DATA SEGMENT section start

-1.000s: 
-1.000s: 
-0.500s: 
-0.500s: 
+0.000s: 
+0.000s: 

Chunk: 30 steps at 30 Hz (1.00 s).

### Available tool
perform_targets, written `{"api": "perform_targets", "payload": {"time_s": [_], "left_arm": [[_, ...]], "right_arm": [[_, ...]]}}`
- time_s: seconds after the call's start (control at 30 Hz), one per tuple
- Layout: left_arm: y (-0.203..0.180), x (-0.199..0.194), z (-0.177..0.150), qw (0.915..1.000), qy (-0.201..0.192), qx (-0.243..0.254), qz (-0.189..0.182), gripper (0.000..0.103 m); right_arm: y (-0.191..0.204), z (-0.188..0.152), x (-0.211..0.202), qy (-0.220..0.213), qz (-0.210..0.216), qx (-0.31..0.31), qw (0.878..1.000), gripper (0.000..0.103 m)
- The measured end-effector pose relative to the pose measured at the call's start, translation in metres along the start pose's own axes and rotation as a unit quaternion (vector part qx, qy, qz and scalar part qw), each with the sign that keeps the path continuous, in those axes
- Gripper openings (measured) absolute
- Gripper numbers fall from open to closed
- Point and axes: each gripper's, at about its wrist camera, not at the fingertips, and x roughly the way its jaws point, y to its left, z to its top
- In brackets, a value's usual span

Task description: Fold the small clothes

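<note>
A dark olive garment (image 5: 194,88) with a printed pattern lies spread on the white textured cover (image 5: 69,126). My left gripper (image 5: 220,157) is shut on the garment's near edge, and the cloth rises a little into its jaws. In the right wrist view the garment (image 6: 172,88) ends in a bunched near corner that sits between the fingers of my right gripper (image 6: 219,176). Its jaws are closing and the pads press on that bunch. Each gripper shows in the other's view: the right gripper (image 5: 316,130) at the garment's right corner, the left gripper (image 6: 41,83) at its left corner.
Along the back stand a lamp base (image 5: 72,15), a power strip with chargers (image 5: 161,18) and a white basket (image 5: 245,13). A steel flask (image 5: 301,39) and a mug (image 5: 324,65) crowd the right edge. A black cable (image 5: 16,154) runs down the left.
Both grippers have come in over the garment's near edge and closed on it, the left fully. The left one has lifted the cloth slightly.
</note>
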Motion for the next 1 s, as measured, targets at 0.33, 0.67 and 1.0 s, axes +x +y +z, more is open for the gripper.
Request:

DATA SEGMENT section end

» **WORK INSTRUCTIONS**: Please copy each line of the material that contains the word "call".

» **WRITTEN SOLUTION**:
- time_s: seconds after the call's start (control at 30 Hz), one per tuple
- The measured end-effector pose relative to the pose measured at the call's start, translation in metres along the start pose's own axes and rotation as a unit quaternion (vector part qx, qy, qz and scalar part qw), each with the sign that keeps the path continuous, in those axes

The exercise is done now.